▶ _INSTRUCTIONS TO FOLLOW_
Retype the data below exactly; skip every image.

▶ _DATA SECTION_
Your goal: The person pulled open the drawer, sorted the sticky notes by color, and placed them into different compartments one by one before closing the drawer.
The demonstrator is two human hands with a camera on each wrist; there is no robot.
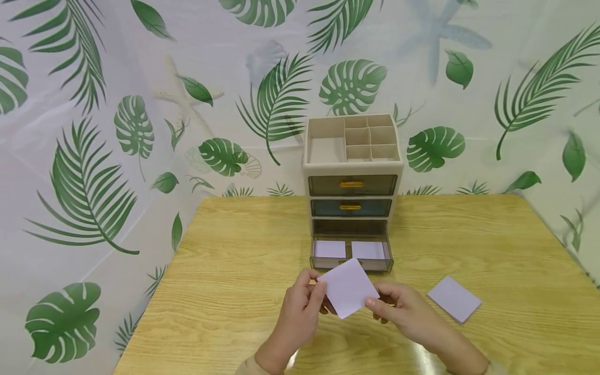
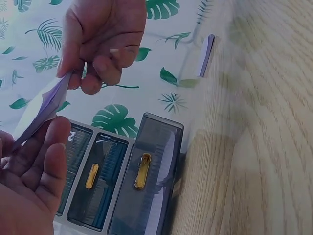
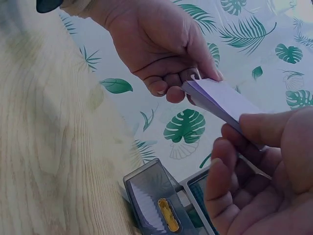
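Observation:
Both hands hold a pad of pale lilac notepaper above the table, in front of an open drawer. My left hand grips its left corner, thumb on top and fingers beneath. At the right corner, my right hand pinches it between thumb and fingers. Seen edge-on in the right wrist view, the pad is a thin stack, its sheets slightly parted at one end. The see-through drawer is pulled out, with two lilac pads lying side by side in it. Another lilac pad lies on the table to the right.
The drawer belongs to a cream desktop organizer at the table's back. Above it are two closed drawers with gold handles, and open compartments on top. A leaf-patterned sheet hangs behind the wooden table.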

▶ _EXERCISE RESULT_
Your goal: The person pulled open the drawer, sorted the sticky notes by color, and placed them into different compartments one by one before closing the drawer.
The demonstrator is two human hands with a camera on each wrist; there is no robot.
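Observation:
Both hands hold a pad of pale lilac notepaper above the table, in front of an open drawer. My left hand grips its left corner, thumb on top and fingers beneath. At the right corner, my right hand pinches it between thumb and fingers. Seen edge-on in the right wrist view, the pad is a thin stack, its sheets slightly parted at one end. The see-through drawer is pulled out, with two lilac pads lying side by side in it. Another lilac pad lies on the table to the right.
The drawer belongs to a cream desktop organizer at the table's back. Above it are two closed drawers with gold handles, and open compartments on top. A leaf-patterned sheet hangs behind the wooden table.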

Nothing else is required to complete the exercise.